▶ **EXERCISE DESCRIPTION**
Your answer should be the data below, reproduced with nothing changed.

▶ **DATA BELOW**
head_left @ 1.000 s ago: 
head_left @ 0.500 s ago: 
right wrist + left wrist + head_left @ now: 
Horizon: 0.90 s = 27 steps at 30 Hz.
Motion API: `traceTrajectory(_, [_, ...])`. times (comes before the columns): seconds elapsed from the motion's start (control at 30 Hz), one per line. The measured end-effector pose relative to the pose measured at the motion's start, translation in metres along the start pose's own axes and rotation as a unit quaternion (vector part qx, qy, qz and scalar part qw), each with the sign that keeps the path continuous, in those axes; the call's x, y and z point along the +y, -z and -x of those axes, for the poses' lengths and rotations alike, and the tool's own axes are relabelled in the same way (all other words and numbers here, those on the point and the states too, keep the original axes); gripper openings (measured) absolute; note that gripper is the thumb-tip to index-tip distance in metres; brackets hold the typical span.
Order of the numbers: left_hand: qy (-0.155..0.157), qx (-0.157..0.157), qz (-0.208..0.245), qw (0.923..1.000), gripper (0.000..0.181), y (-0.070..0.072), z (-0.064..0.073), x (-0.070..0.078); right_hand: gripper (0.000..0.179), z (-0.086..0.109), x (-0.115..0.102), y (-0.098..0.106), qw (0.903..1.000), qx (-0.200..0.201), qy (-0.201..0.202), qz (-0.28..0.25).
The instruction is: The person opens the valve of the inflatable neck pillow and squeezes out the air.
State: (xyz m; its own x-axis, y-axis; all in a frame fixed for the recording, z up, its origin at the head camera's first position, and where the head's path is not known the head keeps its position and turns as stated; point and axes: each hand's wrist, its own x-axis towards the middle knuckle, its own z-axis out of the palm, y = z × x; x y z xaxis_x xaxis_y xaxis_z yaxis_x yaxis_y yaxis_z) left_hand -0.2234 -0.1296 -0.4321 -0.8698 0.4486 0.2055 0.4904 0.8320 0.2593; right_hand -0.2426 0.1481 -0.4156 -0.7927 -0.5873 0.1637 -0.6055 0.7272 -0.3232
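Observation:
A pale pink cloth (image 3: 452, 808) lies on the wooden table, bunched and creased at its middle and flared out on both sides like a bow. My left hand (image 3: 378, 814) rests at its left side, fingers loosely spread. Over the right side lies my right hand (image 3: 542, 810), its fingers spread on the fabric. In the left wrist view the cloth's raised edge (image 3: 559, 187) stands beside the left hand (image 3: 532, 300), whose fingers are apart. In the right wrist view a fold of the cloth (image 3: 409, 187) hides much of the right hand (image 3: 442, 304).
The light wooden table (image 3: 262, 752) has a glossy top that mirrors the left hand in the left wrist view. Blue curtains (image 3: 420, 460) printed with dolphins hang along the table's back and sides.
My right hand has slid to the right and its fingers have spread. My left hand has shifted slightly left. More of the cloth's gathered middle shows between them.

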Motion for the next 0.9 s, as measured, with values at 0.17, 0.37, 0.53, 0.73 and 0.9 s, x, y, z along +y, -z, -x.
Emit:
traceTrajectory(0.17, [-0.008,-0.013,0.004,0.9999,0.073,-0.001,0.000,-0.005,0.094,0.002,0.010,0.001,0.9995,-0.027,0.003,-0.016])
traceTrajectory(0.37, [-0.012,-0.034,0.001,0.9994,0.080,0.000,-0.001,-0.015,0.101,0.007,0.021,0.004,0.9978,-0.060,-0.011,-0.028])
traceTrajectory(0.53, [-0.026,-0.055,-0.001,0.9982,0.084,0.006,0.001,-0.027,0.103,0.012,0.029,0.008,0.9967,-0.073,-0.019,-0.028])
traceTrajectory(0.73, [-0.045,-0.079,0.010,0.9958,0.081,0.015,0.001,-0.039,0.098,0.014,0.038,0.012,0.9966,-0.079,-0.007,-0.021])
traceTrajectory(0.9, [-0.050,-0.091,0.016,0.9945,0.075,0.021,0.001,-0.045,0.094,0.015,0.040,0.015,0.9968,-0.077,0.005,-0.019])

▶ **TASK OUTPUT**
head_left @ 1.000 s ago: 
head_left @ 0.500 s ago: 
right wrist + left wrist + head_left @ now: 
Horizon: 0.90 s = 27 steps at 30 Hz.
Motion API: `traceTrajectory(_, [_, ...])`. times (comes before the columns): seconds elapsed from the motion's start (control at 30 Hz), one per line. The measured end-effector pose relative to the pose measured at the motion's start, translation in metres along the start pose's own axes and rotation as a unit quaternion (vector part qx, qy, qz and scalar part qw), each with the sign that keeps the path continuous, in those axes; the call's x, y and z point along the +y, -z and -x of those axes, for the poses' lengths and rotations alike, and the tool's own axes are relabelled in the same way (all other words and numbers here, those on the point and the states too, keep the original axes); gripper openings (measured) absolute; note that gripper is the thumb-tip to index-tip distance in metres; brackets hold the typical span.
Order of the numbers: left_hand: qy (-0.155..0.157), qx (-0.157..0.157), qz (-0.208..0.245), qw (0.923..1.000), gripper (0.000..0.181), y (-0.070..0.072), z (-0.064..0.073), x (-0.070..0.078); right_hand: gripper (0.000..0.179), z (-0.086..0.109), x (-0.115..0.102), y (-0.098..0.106), qw (0.903..1.000), qx (-0.200..0.201), qy (-0.201..0.202), qz (-0.28..0.25).
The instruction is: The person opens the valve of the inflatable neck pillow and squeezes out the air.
State: (xyz m; its own x-axis, y-axis; all in a frame fixed for the recording, z up, its origin at the head camera's first position, and where the head's path is not known the head keeps its position and turns as stated; point and axes: each hand's wrist, its own x-axis towards the middle knuckle, its own z-axis out of the palm, y = z × x; x y z xaxis_x xaxis_y xaxis_z yaxis_x yaxis_y yaxis_z) left_hand -0.2234 -0.1296 -0.4321 -0.8698 0.4486 0.2055 0.4904 0.8320 0.2593; right_hand -0.2426 0.1481 -0.4156 -0.7927 -0.5873 0.1637 -0.6055 0.7272 -0.3232
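Observation:
A pale pink cloth (image 3: 452, 808) lies on the wooden table, bunched and creased at its middle and flared out on both sides like a bow. My left hand (image 3: 378, 814) rests at its left side, fingers loosely spread. Over the right side lies my right hand (image 3: 542, 810), its fingers spread on the fabric. In the left wrist view the cloth's raised edge (image 3: 559, 187) stands beside the left hand (image 3: 532, 300), whose fingers are apart. In the right wrist view a fold of the cloth (image 3: 409, 187) hides much of the right hand (image 3: 442, 304).
The light wooden table (image 3: 262, 752) has a glossy top that mirrors the left hand in the left wrist view. Blue curtains (image 3: 420, 460) printed with dolphins hang along the table's back and sides.
My right hand has slid to the right and its fingers have spread. My left hand has shifted slightly left. More of the cloth's gathered middle shows between them.
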
Motion for the next 0.9 s, as measured, with values at 0.17, 0.37, 0.53, 0.73 and 0.9 s, x, y, z along +y, -z, -x.
Emit:
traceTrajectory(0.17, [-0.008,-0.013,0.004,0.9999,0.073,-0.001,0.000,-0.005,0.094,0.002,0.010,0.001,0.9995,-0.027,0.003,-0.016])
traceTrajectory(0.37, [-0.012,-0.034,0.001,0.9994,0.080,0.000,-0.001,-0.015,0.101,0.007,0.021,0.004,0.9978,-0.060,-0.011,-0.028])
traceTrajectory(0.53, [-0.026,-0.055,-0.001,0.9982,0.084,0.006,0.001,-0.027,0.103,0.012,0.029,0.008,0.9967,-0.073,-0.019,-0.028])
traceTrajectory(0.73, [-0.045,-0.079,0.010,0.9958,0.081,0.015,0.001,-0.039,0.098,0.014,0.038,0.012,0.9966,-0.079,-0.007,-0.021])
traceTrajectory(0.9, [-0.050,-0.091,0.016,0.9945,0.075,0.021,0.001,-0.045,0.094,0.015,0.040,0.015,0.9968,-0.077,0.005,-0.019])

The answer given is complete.